● **Task prompt**: Work out how many lines of the data below hold the string "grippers". Answer with that number alone.
Start of The data
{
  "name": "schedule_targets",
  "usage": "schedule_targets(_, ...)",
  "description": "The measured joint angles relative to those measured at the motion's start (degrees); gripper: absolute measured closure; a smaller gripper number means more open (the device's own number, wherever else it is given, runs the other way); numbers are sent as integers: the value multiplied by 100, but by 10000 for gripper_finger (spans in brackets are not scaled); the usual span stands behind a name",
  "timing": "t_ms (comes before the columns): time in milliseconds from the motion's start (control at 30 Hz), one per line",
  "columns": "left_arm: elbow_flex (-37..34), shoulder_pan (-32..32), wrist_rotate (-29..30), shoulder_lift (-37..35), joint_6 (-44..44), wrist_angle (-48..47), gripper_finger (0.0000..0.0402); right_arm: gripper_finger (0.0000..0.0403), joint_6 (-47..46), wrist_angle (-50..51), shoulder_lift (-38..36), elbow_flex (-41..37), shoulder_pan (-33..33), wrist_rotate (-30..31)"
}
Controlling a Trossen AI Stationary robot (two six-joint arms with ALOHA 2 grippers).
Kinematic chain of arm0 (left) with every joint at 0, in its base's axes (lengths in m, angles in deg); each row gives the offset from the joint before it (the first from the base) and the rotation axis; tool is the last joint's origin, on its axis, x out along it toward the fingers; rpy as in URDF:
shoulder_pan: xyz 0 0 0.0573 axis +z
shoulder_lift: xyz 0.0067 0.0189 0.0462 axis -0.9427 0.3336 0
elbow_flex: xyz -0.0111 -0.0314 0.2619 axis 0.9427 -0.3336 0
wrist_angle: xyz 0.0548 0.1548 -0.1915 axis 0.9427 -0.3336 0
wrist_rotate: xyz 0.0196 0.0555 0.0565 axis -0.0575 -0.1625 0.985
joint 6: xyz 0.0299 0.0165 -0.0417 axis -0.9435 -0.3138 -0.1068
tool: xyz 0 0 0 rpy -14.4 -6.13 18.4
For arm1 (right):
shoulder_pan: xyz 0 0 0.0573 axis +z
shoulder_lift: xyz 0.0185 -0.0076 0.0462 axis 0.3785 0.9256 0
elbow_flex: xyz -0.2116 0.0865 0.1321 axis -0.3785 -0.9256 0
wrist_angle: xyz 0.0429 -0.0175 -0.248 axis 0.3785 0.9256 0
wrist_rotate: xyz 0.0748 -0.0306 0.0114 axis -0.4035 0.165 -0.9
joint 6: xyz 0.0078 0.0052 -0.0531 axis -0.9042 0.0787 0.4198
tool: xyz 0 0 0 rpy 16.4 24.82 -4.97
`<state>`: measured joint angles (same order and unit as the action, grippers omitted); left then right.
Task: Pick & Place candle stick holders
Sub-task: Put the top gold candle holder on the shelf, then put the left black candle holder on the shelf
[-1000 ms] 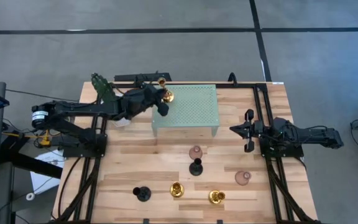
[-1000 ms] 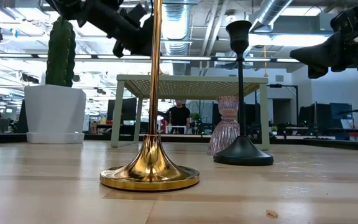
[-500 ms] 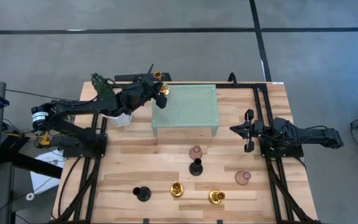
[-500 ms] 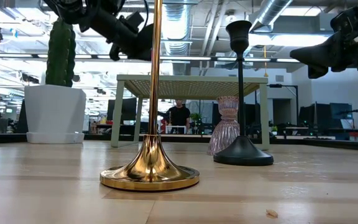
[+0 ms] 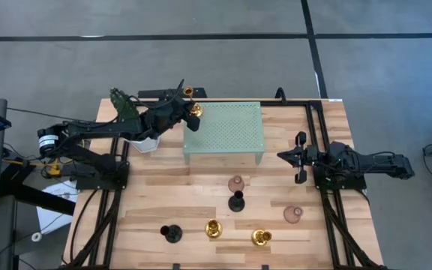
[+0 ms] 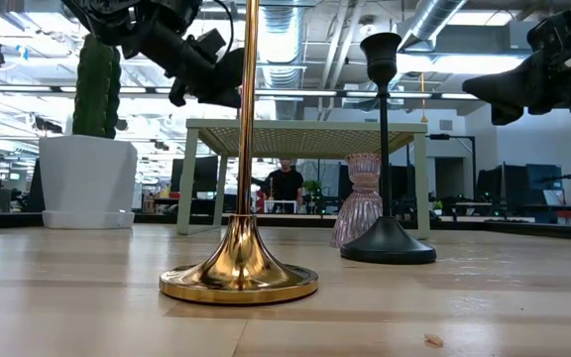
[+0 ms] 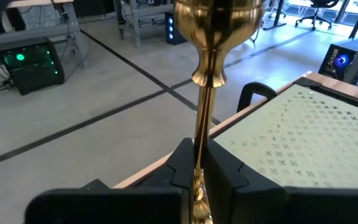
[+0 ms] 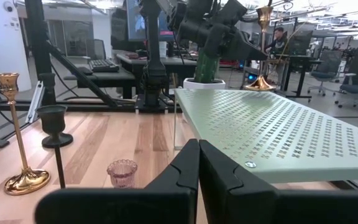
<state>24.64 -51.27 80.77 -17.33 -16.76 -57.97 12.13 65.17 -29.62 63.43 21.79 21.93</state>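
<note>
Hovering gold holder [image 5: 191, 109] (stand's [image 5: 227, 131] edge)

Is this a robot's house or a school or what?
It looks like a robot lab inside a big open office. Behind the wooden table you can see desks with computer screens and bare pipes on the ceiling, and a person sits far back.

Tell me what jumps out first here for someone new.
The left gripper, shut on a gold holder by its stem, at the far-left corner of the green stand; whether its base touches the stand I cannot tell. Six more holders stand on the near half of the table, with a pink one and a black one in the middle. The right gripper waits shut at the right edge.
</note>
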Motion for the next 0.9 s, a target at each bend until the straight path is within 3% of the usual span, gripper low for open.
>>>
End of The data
● **Exercise answer**: 2